> _ACTION ITEM_:
In the data below, find the line that contains "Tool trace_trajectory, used" and the line that contains "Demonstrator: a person". Copy both, plus every line between them, exactly.

> _DATA EXTRACT_:

====================

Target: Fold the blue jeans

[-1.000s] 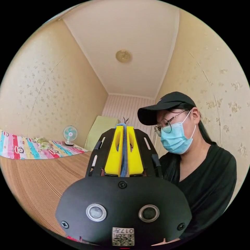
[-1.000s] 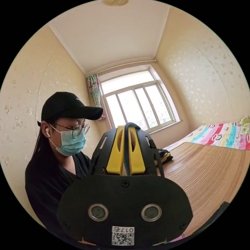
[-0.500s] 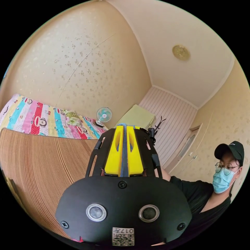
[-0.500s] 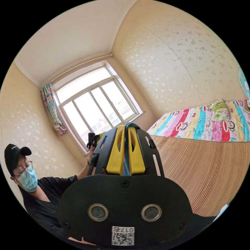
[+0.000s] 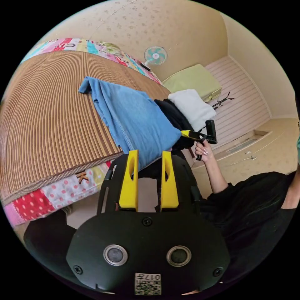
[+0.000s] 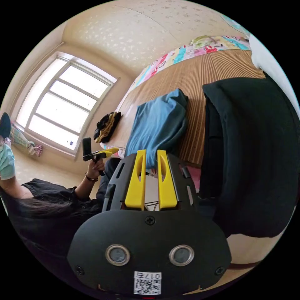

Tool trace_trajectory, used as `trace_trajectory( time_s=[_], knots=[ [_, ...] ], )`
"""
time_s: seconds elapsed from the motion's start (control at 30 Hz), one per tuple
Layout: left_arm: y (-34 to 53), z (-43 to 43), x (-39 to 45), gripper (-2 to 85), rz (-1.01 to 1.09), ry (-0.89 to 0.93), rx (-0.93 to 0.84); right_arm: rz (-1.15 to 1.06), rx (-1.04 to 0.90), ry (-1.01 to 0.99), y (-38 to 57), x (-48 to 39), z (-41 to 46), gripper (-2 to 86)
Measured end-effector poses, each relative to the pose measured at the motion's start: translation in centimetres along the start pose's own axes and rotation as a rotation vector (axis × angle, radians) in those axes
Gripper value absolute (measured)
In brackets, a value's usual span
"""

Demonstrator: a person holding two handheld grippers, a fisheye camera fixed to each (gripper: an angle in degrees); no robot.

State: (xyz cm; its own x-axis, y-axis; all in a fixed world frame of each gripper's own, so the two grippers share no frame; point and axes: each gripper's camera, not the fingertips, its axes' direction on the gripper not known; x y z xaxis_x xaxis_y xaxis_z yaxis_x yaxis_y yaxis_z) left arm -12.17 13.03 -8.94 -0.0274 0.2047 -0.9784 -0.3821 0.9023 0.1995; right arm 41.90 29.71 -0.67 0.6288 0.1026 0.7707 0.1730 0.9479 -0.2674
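Lying on the mat (image 5: 47, 125), blue jeans (image 5: 134, 122); both claws gape.

a wide bed (image 5: 47, 118) with a ribbed straw mat is the landmark. beyond it stands a cream wall (image 5: 175, 25) with a faint floral print. beside its far corner stands a small fan (image 5: 155, 56) (teal blades). a bright window (image 6: 62, 103) lights its other end.

Jeans (image 5: 131, 118) now out of both grippers
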Motion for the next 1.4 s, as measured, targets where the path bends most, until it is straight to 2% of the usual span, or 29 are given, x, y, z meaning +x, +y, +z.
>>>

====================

> _COMPLETED EXERCISE_:
Tool trace_trajectory, used as `trace_trajectory( time_s=[_], knots=[ [_, ...] ], )`
"""
time_s: seconds elapsed from the motion's start (control at 30 Hz), one per tuple
Layout: left_arm: y (-34 to 53), z (-43 to 43), x (-39 to 45), gripper (-2 to 85), rz (-1.01 to 1.09), ry (-0.89 to 0.93), rx (-0.93 to 0.84); right_arm: rz (-1.15 to 1.06), rx (-1.04 to 0.90), ry (-1.01 to 0.99), y (-38 to 57), x (-48 to 39), z (-41 to 46), gripper (-2 to 86)
Measured end-effector poses, each relative to the pose measured at the motion's start: translation in centimetres along the start pose's own axes and rotation as a rotation vector (axis × angle, radians) in those axes
Gripper value absolute (measured)
In brackets, a value's usual span
"""

Demonstrator: a person holding two handheld grippers, a fisheye camera fixed to each (gripper: an angle in degrees); no robot.

Nothing else is needed to complete the exercise.